You can run these right after your deploying your chart in your CI system.
helm test hs-solr-migration-proxy \
--logs
The --logs argument will output the test pod’s logs in the output of
helm test so you can examine failures easily and without necessarily accessing
the cluster yourself.
Generating documentation
It’s also important to have human friendly documentation for your charts so that consumers understand the various options available set in their values.yaml files, what the defaults are and what each option does. The helm-docs tool, parses your chart values and metadata to generate documentation in a README.md file. Without any additional effort it will create a table of all the options and their default values. You can add a description column by adding a comment above the parameter in your values.yaml file.
# -- Saves application data to a persistent volume surviving application restarts
persistent: true
helm-docs also supply a pre-commit configuration which you can use to automatically regenerate the documentation when the chart changes which helps keep it in sync.
Full pipeline
To summarise, if we combine all the things we’ve discussed in this post, your workflow for creating a robust helm chart might look like this.

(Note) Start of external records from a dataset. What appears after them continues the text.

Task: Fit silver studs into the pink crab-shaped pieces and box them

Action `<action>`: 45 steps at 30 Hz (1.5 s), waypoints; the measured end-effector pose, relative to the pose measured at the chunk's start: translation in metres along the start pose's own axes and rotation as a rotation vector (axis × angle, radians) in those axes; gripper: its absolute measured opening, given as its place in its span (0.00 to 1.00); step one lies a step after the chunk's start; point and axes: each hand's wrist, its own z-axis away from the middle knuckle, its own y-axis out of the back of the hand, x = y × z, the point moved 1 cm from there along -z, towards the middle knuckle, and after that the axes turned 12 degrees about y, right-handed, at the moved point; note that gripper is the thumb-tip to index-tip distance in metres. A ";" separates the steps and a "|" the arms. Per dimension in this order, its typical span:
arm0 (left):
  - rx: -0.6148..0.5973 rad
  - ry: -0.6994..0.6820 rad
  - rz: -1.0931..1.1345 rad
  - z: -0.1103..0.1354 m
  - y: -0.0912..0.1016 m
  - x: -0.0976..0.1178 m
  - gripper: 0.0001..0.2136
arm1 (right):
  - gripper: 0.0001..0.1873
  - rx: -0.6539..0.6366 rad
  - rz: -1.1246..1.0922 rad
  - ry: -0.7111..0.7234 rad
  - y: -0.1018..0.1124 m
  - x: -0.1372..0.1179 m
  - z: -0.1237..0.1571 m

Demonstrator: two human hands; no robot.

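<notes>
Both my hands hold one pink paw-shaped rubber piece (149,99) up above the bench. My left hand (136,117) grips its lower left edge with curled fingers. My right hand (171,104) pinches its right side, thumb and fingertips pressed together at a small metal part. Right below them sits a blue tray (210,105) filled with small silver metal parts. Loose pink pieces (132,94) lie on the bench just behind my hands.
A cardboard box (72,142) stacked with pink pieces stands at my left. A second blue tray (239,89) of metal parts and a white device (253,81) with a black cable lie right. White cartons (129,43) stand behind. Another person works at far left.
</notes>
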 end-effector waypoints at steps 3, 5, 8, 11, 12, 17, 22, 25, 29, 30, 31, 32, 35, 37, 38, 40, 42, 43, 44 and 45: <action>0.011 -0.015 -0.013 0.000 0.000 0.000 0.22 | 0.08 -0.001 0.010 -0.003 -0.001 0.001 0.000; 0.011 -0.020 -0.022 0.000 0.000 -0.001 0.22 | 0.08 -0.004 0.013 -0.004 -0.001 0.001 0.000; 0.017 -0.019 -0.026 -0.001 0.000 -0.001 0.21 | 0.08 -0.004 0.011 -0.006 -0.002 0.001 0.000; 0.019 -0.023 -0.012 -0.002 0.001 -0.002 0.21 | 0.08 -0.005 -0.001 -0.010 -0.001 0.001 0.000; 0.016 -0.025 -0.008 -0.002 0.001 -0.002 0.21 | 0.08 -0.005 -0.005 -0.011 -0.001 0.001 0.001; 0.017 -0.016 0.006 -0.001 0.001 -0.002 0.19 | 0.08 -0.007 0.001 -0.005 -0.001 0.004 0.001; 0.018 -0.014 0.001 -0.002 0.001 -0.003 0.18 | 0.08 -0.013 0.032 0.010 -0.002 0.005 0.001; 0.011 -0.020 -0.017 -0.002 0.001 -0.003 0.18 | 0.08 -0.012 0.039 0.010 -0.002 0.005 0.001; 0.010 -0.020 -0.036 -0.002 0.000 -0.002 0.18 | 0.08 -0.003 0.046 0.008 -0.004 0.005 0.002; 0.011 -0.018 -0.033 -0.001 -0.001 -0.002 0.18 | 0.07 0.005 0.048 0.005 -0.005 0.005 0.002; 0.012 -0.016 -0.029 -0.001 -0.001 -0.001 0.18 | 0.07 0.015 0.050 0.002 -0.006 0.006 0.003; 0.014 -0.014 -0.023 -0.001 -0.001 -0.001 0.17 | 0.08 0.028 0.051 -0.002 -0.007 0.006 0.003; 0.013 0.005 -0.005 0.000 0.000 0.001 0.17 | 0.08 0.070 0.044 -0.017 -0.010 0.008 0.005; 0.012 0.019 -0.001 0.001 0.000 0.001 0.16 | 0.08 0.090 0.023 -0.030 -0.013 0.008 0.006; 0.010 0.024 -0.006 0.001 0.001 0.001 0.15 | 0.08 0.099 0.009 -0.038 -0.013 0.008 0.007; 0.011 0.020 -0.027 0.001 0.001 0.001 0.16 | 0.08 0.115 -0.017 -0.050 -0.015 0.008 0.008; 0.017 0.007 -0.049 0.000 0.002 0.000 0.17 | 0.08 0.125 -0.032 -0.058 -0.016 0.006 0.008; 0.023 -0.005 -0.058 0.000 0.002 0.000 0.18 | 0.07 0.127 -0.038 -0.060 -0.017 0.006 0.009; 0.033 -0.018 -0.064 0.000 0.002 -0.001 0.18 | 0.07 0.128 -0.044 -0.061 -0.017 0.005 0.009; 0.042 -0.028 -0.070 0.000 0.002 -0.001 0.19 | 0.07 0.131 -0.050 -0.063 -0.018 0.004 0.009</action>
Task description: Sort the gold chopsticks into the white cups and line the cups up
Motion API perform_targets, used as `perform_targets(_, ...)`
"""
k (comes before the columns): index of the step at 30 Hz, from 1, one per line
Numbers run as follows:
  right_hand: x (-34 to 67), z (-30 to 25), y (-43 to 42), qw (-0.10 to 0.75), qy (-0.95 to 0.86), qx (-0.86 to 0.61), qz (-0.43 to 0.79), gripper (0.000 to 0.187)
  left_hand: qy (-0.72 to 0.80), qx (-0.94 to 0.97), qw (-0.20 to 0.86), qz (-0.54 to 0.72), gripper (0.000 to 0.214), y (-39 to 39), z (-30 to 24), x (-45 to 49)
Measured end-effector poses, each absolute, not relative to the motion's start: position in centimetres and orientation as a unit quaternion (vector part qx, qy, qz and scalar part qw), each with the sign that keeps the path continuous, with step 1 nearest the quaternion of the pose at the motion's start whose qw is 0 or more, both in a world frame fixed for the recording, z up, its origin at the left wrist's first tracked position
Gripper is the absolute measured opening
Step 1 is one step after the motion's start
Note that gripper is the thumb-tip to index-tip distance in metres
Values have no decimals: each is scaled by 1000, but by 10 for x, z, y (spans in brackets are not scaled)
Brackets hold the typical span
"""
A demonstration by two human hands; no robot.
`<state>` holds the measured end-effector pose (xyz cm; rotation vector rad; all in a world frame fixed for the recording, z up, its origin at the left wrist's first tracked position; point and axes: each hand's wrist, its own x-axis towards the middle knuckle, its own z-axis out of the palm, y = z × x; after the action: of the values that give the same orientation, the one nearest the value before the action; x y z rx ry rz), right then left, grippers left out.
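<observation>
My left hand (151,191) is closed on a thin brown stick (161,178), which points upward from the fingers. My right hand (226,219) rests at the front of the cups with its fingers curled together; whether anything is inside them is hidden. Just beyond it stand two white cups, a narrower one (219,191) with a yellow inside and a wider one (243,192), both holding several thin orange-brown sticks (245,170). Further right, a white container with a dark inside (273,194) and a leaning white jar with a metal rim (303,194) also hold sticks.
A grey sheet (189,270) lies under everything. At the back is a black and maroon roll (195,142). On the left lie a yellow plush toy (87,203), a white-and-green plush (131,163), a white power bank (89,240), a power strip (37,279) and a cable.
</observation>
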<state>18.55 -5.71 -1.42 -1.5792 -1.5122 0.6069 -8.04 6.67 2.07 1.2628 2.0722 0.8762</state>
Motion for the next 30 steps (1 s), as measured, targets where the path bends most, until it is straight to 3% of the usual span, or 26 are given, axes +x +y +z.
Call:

- Make chart changes annotating your values file with comments to be consumed by helm-docs
- Check your chart validates with
helm lintandhelm tempate - Add unit tests using helm unit test
- Add integration tests using helm’s native tests
- Generate documentation using helm-docs
- Run linting, unit tests in CI before publishing
- Run integration tests immediately after your deployment.